■ DATASET EXTRACT
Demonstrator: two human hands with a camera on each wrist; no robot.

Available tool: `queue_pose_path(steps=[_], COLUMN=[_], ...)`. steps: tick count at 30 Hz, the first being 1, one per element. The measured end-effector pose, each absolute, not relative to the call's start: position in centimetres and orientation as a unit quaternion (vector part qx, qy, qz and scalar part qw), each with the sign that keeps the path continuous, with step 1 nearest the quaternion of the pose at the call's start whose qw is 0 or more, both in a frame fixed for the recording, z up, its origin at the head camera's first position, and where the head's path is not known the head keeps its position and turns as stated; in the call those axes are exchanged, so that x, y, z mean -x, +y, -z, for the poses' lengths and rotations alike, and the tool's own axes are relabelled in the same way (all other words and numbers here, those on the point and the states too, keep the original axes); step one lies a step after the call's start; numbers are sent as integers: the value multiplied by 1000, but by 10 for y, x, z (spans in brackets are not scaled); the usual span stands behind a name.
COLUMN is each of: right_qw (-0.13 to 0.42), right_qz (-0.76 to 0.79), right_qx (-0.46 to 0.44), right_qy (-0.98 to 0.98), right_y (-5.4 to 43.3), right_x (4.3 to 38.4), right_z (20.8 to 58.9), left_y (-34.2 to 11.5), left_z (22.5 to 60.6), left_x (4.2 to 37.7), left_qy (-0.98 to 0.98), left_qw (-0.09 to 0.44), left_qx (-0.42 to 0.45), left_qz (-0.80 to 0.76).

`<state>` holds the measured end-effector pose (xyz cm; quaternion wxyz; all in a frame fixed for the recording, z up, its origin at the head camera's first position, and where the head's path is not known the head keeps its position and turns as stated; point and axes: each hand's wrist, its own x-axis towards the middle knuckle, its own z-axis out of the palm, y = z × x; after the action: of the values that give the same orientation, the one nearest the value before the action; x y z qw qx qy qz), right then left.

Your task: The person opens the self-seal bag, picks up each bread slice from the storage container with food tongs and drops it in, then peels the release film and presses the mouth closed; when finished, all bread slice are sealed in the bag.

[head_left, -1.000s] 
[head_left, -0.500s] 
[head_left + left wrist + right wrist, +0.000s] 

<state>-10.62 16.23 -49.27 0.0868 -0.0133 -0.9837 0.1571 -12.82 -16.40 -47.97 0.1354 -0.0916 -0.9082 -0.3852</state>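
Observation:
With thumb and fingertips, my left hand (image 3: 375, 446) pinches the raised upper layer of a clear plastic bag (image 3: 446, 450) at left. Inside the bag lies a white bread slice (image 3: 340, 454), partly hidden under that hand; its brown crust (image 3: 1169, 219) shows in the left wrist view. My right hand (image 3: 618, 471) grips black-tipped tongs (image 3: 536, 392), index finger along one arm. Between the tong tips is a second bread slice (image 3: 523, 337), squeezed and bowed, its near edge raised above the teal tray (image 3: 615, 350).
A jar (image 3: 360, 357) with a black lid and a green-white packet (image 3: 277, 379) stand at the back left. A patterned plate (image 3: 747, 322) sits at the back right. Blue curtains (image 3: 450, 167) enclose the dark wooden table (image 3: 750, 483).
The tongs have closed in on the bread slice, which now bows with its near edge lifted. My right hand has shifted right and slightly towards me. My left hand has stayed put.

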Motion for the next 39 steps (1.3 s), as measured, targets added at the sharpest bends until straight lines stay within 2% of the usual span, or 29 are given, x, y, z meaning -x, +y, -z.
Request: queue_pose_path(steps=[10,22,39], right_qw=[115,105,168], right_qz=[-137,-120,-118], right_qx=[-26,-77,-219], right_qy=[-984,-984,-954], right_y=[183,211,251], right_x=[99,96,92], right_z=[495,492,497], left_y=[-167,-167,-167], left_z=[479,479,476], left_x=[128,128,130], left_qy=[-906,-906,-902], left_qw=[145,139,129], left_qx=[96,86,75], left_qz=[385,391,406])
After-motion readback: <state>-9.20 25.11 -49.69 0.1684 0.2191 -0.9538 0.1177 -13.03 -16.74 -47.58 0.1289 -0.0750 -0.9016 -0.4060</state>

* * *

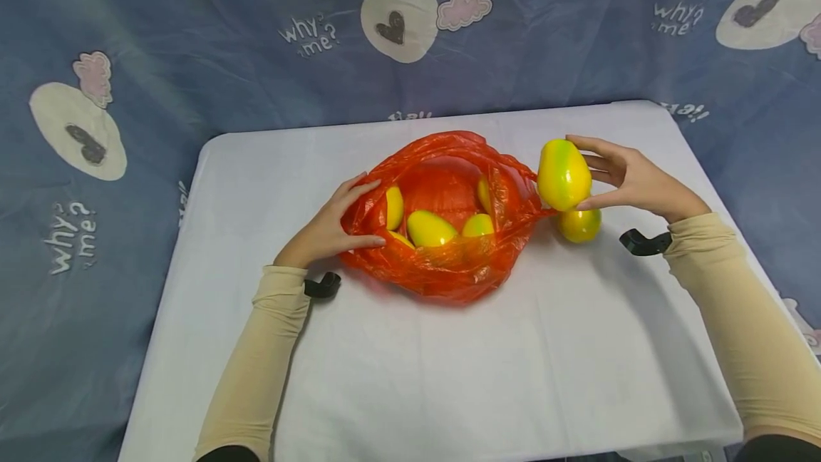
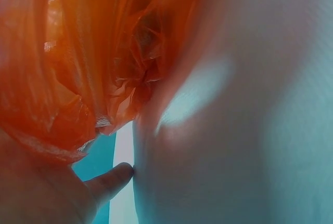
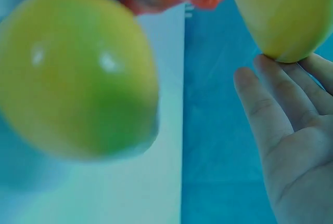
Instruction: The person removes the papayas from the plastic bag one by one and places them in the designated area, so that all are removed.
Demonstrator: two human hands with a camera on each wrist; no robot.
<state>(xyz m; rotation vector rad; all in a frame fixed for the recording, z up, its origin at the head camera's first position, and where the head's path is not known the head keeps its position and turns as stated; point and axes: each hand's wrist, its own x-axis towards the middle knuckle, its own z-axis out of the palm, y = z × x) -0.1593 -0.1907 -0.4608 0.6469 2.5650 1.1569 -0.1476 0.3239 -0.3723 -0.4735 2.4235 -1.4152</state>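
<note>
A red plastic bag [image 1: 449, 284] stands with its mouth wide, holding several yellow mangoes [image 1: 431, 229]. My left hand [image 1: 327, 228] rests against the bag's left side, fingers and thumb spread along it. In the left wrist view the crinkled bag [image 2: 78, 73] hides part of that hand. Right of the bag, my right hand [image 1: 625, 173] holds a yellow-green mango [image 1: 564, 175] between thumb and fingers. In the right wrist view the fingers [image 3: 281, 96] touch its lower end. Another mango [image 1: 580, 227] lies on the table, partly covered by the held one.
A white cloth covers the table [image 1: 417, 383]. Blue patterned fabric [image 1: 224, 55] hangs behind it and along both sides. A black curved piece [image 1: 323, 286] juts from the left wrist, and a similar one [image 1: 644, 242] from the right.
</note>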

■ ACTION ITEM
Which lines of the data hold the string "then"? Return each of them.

■ REPLY TO THE EXERCISE
`<state>` holds the measured end-effector pose (xyz cm; quaternion wxyz; all in a frame fixed for the recording, z up, its origin at the head camera's first position, and where the head's path is not known the head keeps its position and turns as stated; point and axes: each hand's wrist, its own x-axis towards the middle knuckle, its own z-axis out of the palm, y = z × x; after the action: of the values that give the same orientation, the one nearest the value before the action; x y z qw qx qy qz), right then left.
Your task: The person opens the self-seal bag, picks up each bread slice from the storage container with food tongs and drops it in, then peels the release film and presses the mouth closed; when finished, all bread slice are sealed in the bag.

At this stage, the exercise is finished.